The Shomali Plain, also called the Shomali Valley, is a plateau just north of Kabul, Afghanistan. It is approximately 30 km wide and 80 km long. Once, it was a fertile area, rich with water, where fruits and vegetables were cultivated, and where Kabul's residents picknicked on weekends.

The region was often battleground during the wars in Afghanistan since 1978.

Taliban rule (1996-2001)
During the rule of the Taliban (1996-2001), fighting in the Shomali Plain was relatively sparse, but the plateau was maintained as fighting frontier by Ahmad Shah Massoud and his Northern Alliance who challenged the Taliban's control over much of Afghanistan.

When the Taliban retreated from the Plain in 1997, they poisoned wells, cut down trees, and destroyed the irrigation system of what was a largely Tajik area, although there are also many Pashtuns in the area.
In 1999, the Taliban considered the region, especially towns such as Istalif with 45,000 residents, a liability and they razed such towns, destroyed farms, and forced hundreds of thousands of people from the region.

2001
In 2001, a brief battle took place on Shomali Plain between the Taliban and the Northern Alliance. The Taliban forces, fearing encirclement, demoralized by the fall of the northern cities, and under constant American air attack, retreated to the Kabul, 45 kilometres to the north, and a day later they abandoned the city.

Rebuilding since 2002 
In the 2001 Afghan War, the Northern Alliance was directed to take the Shomali Plain after it secured the supply routes from the north, and wait for an international peacekeeping force to move into Kabul.

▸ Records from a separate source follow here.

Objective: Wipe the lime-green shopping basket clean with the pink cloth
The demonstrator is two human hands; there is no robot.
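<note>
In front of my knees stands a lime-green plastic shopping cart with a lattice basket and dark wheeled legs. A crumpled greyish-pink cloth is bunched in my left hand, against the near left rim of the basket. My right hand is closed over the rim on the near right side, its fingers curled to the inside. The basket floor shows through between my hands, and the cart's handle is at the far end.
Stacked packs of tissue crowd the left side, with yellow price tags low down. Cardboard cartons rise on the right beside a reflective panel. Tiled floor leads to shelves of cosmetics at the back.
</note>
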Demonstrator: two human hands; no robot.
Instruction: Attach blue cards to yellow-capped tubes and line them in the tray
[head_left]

They did not wait, however, because the Taliban retreated from Kabul without a fight, leaving a security vacuum, and consequently the Northern Alliance occupied Kabul without major problems.

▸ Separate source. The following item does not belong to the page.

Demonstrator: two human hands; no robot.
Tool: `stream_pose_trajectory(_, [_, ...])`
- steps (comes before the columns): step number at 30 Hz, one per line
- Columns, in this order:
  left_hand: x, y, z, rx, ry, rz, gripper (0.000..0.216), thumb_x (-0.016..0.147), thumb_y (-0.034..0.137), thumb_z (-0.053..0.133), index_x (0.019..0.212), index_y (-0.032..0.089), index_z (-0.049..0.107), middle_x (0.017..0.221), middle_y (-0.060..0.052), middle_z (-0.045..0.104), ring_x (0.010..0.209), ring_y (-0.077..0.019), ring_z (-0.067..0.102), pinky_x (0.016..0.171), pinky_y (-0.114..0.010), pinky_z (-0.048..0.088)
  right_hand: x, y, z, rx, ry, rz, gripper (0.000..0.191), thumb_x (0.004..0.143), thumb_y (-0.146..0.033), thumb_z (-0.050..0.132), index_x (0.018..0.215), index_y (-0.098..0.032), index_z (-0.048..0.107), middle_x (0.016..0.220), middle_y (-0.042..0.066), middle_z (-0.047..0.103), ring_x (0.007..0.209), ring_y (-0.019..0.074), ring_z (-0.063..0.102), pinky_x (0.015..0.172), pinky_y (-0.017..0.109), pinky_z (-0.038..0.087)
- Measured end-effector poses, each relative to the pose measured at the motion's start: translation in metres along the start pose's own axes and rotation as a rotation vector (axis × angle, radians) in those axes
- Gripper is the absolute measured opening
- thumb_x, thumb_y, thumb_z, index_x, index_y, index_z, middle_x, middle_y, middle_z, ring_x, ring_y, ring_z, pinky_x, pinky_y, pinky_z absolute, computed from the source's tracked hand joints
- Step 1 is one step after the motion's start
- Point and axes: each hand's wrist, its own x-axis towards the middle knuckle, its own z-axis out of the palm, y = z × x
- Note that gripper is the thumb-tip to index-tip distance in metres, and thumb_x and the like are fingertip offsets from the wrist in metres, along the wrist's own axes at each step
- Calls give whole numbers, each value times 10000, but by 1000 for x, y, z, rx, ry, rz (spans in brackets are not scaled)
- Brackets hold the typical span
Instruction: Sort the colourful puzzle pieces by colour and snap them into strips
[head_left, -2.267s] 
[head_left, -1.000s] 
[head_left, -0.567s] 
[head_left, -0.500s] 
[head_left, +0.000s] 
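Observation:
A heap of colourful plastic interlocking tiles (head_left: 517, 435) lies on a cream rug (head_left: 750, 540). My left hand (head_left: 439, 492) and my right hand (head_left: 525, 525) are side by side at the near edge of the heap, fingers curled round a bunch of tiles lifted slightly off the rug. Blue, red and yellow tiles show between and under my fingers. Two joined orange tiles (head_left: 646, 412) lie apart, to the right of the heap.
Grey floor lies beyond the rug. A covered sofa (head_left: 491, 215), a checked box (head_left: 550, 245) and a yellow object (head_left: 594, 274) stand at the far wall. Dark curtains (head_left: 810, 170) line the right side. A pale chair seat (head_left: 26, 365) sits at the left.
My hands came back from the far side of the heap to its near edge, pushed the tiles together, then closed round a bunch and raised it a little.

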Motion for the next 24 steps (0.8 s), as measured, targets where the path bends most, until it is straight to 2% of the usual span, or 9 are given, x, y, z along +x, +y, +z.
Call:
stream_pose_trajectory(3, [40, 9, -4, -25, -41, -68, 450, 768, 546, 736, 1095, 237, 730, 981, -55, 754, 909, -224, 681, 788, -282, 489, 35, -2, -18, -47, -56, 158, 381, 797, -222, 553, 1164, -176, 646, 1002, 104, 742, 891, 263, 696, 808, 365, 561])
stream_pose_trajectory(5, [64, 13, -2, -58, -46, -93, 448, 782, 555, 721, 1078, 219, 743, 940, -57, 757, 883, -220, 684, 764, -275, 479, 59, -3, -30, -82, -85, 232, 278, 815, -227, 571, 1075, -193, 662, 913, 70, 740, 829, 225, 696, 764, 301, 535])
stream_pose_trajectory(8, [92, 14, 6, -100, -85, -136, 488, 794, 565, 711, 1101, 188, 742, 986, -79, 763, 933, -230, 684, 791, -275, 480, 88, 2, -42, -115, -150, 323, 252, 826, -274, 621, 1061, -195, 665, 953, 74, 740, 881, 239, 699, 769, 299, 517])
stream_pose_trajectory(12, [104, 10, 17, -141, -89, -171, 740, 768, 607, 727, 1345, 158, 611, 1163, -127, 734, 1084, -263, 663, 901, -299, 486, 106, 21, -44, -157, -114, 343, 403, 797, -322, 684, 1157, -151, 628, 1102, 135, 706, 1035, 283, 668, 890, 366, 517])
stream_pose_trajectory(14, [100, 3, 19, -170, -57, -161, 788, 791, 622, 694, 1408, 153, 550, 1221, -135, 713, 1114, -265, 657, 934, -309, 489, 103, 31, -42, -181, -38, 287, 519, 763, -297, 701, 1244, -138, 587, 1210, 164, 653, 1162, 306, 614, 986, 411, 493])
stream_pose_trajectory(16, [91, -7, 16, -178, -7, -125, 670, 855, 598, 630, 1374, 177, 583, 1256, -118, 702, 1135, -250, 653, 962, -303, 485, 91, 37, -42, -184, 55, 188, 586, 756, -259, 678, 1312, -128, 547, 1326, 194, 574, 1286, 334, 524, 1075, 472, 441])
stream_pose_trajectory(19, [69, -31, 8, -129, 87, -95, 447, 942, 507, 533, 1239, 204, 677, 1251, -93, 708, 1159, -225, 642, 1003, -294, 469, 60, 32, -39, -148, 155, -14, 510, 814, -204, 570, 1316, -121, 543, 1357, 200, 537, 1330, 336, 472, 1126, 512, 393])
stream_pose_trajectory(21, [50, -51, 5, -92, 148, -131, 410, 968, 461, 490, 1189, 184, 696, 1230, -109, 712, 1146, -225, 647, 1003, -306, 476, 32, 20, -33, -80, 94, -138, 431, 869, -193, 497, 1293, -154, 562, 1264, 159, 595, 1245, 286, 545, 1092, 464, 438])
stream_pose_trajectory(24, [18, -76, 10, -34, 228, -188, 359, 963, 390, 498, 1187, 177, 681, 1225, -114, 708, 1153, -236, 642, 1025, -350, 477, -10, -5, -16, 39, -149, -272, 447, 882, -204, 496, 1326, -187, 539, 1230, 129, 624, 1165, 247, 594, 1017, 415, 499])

In the summer of 2002, the Taliban being driven from Afghanistan, villagers started to return to the Shomali Plain, starting to rebuild the agriculture and their houses.  
Late 2002, the Shomali Plain still looked mostly like a desert or destructed battleground, with hardly a bush or tree, but strewn with tank-wrecks, demolished cars, torn shipping containers, and mine fields along the main road, and was considered by the UN Mine Action Center as one of the world's most active land mine areas.

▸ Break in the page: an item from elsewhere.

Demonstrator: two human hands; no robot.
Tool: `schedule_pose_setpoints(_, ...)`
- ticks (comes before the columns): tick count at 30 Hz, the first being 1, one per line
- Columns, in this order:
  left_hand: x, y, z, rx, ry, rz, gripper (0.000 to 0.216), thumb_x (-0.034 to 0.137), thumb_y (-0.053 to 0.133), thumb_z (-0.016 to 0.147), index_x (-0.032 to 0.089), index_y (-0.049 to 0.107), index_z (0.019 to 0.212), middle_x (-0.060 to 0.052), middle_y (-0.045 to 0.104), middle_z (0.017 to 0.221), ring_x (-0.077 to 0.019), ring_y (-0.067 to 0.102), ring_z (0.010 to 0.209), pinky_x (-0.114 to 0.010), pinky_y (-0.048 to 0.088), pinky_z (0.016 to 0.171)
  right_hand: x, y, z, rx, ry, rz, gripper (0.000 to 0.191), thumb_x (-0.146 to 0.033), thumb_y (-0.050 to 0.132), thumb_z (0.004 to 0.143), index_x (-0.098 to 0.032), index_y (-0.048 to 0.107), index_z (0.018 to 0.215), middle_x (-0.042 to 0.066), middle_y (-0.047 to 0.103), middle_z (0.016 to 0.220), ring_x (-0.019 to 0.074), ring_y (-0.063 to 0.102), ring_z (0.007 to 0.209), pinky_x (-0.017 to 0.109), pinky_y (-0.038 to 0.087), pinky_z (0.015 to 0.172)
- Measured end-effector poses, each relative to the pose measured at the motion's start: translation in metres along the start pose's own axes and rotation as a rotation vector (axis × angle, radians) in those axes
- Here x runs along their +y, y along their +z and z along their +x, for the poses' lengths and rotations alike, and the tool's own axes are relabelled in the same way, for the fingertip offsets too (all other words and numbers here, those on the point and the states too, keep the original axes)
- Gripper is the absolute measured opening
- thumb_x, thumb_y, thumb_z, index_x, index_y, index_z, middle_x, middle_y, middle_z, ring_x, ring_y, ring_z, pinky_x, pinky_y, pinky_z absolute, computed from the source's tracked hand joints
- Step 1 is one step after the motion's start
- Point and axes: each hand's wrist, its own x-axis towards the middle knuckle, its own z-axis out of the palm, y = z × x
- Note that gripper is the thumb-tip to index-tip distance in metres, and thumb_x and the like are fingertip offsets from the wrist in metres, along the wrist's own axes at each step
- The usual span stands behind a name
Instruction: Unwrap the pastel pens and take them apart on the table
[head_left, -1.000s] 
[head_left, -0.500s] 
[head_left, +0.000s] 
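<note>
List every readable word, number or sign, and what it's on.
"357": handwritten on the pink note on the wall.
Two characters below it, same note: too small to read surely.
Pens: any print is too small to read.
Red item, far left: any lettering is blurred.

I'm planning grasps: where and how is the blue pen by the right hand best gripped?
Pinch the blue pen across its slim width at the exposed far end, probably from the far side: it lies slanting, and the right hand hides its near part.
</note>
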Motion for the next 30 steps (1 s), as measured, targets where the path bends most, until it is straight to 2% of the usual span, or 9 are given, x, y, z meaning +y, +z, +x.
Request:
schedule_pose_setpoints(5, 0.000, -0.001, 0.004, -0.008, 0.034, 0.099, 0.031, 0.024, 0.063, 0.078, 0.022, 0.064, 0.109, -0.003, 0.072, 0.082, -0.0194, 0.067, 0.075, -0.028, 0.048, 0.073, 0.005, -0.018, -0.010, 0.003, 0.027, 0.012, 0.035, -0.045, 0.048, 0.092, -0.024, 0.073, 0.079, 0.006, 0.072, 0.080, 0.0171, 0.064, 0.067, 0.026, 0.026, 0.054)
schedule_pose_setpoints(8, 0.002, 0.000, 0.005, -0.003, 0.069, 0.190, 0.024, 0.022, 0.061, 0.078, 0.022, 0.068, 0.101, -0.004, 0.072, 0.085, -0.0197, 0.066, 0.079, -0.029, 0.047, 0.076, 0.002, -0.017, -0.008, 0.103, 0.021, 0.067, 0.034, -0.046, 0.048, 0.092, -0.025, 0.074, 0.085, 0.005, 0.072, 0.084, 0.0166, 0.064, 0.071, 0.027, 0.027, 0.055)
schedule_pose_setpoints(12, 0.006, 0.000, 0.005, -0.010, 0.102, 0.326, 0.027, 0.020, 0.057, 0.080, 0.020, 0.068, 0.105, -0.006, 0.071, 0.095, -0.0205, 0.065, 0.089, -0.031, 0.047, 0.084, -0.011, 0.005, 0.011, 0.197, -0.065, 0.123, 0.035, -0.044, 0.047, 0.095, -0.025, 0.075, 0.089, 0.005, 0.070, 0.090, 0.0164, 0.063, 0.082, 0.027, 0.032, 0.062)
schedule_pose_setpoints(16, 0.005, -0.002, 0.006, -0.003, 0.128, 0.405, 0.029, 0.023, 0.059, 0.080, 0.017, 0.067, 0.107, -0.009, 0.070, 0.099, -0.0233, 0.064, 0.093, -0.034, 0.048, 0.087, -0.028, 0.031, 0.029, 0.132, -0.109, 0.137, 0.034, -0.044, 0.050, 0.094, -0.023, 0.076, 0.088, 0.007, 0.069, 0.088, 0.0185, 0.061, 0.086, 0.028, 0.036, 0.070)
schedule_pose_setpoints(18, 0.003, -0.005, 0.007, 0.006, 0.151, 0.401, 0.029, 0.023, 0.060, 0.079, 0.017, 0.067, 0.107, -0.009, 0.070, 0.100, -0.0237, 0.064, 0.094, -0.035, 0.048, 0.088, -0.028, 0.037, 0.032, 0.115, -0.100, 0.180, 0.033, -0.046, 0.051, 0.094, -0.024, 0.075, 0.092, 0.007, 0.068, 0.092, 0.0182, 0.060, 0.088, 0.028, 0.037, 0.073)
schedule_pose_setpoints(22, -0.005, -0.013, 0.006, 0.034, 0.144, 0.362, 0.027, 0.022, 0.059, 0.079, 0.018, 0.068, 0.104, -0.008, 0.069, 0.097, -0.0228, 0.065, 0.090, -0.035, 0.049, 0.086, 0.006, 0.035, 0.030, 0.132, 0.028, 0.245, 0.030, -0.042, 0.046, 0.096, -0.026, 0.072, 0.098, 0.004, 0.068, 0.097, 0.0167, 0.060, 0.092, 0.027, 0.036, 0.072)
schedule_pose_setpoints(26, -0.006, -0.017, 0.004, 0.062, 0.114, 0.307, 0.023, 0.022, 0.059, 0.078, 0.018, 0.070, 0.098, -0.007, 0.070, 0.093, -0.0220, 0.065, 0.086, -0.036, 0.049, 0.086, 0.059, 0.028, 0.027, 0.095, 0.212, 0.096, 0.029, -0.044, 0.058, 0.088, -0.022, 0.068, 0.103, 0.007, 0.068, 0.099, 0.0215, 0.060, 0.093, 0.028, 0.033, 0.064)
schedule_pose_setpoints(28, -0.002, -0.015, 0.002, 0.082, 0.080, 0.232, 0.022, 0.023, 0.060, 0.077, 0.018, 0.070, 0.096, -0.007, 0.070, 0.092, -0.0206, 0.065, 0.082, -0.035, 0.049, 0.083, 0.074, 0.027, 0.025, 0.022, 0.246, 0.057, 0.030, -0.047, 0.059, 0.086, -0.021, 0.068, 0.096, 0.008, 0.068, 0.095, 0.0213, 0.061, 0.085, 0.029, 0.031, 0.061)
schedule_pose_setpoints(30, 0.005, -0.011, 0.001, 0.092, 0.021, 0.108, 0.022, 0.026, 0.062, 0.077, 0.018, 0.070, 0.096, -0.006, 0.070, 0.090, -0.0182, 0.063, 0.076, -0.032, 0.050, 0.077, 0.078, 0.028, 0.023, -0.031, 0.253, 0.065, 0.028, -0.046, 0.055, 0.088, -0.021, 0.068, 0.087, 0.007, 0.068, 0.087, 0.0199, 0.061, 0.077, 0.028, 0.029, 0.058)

By 2004, the United Nations High Commissioner for Refugees had put in 300 water points and resettled 14,000 families.

By 2009, the Shomali Plain had become one of the relatively few prospering areas of Afghanistan.
The A76 highway, running through the Shomali Plain, is militarily necessary, had been rebuilt by 2009 and was being secured, which urgency and security did not exist elsewhere in the country.
That A76 runs from Kabul to Bagram and Charikar in Parwan Province, and then into the Hindu Kush mountains to the Salang Tunnel. The tunnel provides the only year-round, all-weather access to the north of Afghanistan.